全国的に猛暑が続き、台風が日本列島を直撃する中、間もなく収穫を迎える農作物が気になります。天気の変化は受け入れるしかありませんが、大きな被害が出ないことを祈るばかりです。
さて、8月に入り、食料自給率の統計結果が農水省より発表されました。強い農業、そして自立した国の食糧確保を目的として、「食料自給率向上」が叫ばれていますが、平成25年度は、カロリーベースで39%、生産額ベースでは65%と相変わらず低い水準が続いていることが示されました。
ただし筆者はやみくもに食料自給率を向上させるのがいいことだとは思いません。
確かに食料自給率を向上させることで、食料の価格変動のリスク回避や、「国産」としての安心感の醸成に寄与することができるかもしれません。

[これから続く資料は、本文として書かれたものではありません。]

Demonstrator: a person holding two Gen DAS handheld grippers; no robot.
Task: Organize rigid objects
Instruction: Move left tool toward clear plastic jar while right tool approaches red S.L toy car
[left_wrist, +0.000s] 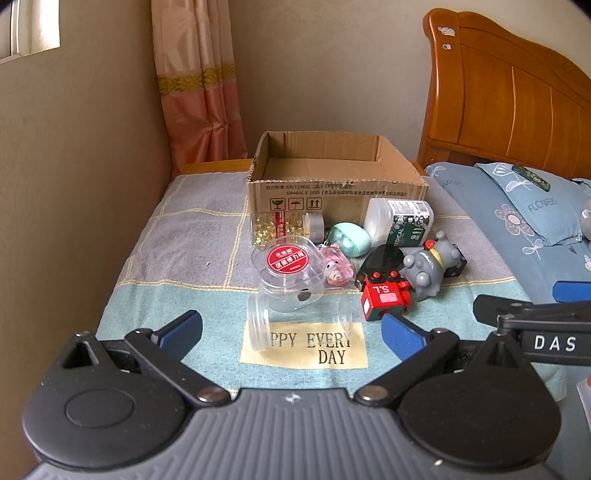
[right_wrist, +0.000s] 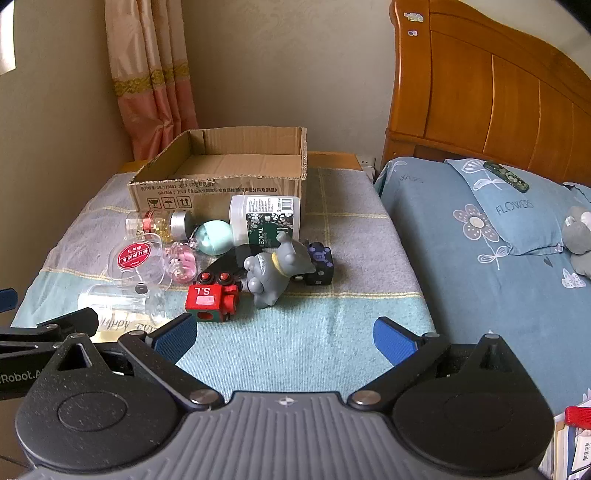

とはいえ、この限られた国土と農地の中では適切に諸外国との取引を確立していかなければ、安価で安定した食は確保できません。日本の人口は減少傾向に入ったとはいえ、輸入食品に頼る関係は完全には捨て切れないのです。
ましてや、畜産業における飼料の海外依存度は依然として高い状況にあります。飼料米など飼料の国産化を進める施策が推奨されているものの、早急な条件整備や環境の構築は難しいでしょう。先進的な畜産農家の事例を挙げて国産飼料100%化を推奨する声もありますが、国内のすべての畜産に適用できる環境や条件を揃えることは容易ではありません。
食料自給率の改善に際しては、将来的な理想を描きながら、目の前の食を確立していくバランス感覚を持った施策の推進が求められています。「6次化」などの国内施策と並行して「食の安定確保・供給」を何よりも優先させなければいけません。